▶ Instructions for the task
Would you return, word for word, the lines of the data below from the line with "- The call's" through the line with "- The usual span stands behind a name", and no others?
:::
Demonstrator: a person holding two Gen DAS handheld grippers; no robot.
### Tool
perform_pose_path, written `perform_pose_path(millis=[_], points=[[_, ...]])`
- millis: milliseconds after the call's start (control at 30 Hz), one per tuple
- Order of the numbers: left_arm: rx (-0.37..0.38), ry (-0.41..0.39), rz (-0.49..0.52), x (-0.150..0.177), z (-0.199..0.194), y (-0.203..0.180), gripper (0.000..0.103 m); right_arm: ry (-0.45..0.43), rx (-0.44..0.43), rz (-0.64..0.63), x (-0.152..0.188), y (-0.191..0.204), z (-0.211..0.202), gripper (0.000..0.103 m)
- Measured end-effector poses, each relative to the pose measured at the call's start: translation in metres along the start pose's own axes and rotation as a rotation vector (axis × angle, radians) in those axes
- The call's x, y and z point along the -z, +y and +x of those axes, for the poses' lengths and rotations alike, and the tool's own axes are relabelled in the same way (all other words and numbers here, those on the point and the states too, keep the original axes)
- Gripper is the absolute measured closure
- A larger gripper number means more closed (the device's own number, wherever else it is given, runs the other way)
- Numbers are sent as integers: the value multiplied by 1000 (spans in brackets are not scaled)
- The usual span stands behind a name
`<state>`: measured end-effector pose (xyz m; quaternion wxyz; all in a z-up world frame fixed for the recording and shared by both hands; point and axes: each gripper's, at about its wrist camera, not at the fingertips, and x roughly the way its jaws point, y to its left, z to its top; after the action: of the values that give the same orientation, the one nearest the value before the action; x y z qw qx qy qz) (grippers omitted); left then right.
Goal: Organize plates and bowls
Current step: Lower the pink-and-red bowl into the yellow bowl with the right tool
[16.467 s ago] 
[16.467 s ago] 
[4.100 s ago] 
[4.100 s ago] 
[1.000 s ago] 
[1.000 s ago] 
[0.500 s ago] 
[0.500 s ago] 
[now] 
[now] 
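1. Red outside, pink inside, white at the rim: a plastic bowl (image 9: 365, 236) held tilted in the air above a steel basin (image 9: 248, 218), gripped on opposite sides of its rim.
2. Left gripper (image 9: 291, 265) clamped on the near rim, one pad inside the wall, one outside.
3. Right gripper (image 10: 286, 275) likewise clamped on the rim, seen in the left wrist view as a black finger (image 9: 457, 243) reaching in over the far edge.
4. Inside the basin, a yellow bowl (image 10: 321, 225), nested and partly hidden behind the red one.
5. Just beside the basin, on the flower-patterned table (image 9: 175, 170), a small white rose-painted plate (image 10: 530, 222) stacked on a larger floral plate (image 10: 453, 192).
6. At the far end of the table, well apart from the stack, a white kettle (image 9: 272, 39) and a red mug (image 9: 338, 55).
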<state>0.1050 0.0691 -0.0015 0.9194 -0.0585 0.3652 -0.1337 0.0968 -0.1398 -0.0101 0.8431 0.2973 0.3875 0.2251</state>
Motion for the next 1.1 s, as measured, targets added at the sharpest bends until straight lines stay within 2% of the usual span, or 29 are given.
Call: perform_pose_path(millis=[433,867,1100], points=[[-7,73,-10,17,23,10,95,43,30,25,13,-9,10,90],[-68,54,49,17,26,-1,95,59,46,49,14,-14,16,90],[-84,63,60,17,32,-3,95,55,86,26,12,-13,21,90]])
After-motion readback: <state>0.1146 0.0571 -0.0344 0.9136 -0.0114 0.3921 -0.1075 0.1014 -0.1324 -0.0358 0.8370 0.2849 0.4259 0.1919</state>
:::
▶ Task result
- The call's x, y and z point along the -z, +y and +x of those axes, for the poses' lengths and rotations alike, and the tool's own axes are relabelled in the same way (all other words and numbers here, those on the point and the states too, keep the original axes)
- Gripper is the absolute measured closure
- A larger gripper number means more closed (the device's own number, wherever else it is given, runs the other way)
- Numbers are sent as integers: the value multiplied by 1000 (spans in brackets are not scaled)
- The usual span stands behind a name

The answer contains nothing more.